For example, if a thread is blocked in takeMVar on an MVar that is not referenced by any other thread, then both the MVar that it is blocked on and the thread itself will be unreachable. When a thread is found to be unreachable, it is sent the BlockedIndefinitelyOnMVar exception (there is also a BlockedIndefinitelyOnSTM exception for when a thread is blocked in an STM transaction). The exception gives the thread a chance to clean up any resources it may have been holding and also allows the program to quit with an error message rather than hanging in the event of a deadlock.

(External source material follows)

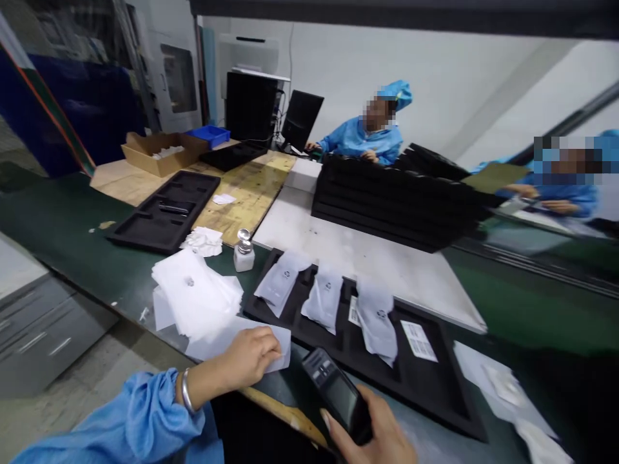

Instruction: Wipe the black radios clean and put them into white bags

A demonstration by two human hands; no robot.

The concept extends to mutual deadlock between a group of threads. Suppose we create two threads that deadlock on each other like this:

a <- newEmptyMVar
b <- newEmptyMVar
forkIO (do takeMVar a; putMVar b ())
forkIO (do takeMVar b; putMVar a ())
...

Then both threads are blocked, each on an MVar that is reachable from the other. As far as the garbage collector is concerned, both threads and the MVars a and b are unreachable (assuming the rest of the program does not refer to a or b). When there are multiple unreachable threads, they are all sent the BlockedIndefinitelyOnMVar exception at the same time.

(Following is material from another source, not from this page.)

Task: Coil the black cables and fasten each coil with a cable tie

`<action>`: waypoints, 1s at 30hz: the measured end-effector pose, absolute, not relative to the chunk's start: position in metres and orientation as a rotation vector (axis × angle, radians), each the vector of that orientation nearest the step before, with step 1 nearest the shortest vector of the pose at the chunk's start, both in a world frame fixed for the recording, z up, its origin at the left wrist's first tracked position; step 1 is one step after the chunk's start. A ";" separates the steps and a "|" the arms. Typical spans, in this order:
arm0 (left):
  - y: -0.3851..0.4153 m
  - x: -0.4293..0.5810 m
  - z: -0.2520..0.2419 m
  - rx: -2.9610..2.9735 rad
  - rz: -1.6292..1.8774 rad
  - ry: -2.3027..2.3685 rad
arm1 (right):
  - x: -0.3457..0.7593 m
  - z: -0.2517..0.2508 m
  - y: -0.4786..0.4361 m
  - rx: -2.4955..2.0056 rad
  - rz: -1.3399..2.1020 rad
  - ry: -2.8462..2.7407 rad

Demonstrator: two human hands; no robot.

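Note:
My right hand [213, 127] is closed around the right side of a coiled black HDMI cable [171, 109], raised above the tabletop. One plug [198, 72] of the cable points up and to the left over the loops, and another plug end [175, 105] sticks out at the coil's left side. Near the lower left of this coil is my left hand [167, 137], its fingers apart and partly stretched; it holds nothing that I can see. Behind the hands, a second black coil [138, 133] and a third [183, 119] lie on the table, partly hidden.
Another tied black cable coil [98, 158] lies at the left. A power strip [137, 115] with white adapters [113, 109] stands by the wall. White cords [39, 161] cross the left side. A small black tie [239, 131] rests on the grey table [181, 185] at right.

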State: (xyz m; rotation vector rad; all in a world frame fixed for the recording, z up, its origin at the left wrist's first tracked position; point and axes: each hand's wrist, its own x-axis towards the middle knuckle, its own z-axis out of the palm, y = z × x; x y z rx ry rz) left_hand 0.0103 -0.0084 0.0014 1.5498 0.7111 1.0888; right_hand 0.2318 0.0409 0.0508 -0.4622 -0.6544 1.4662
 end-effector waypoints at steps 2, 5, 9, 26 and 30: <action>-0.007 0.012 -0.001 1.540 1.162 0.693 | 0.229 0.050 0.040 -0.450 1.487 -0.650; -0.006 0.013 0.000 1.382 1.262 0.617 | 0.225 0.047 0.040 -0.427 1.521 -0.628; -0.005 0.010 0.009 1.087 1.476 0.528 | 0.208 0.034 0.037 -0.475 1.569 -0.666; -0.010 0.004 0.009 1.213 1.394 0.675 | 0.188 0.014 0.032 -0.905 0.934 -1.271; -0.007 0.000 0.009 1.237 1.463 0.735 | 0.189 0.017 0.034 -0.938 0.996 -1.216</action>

This all seems quite reasonable, but you should be aware of some consequences that might not be immediately obvious. Here’s an example:[65]

deadlock1.hs

main = do
  lock <- newEmptyMVar
  complete <- newEmptyMVar
  forkIO $ takeMVar lock `finally` putMVar complete ()
  takeMVar complete

Study the program for a moment and think about what you expect to happen.

The child thread is clearly deadlocked, and so it should receive the BlockedIndefinitelyOnMVar exception. This will cause the finally action to run, which performs putMVar complete (), which will in turn unblock the main thread. However, this is not what happens. At the point where the child thread is deadlocked, the main thread is also deadlocked. The runtime system has no idea that sending the exception to the child thread will cause the main thread to become unblocked, so the behavior when there is a group of deadlocked threads is to send them all the exception at the same time. Hence the main thread also receives the BlockedIndefinitelyOnMVar exception, and the program prints an error message.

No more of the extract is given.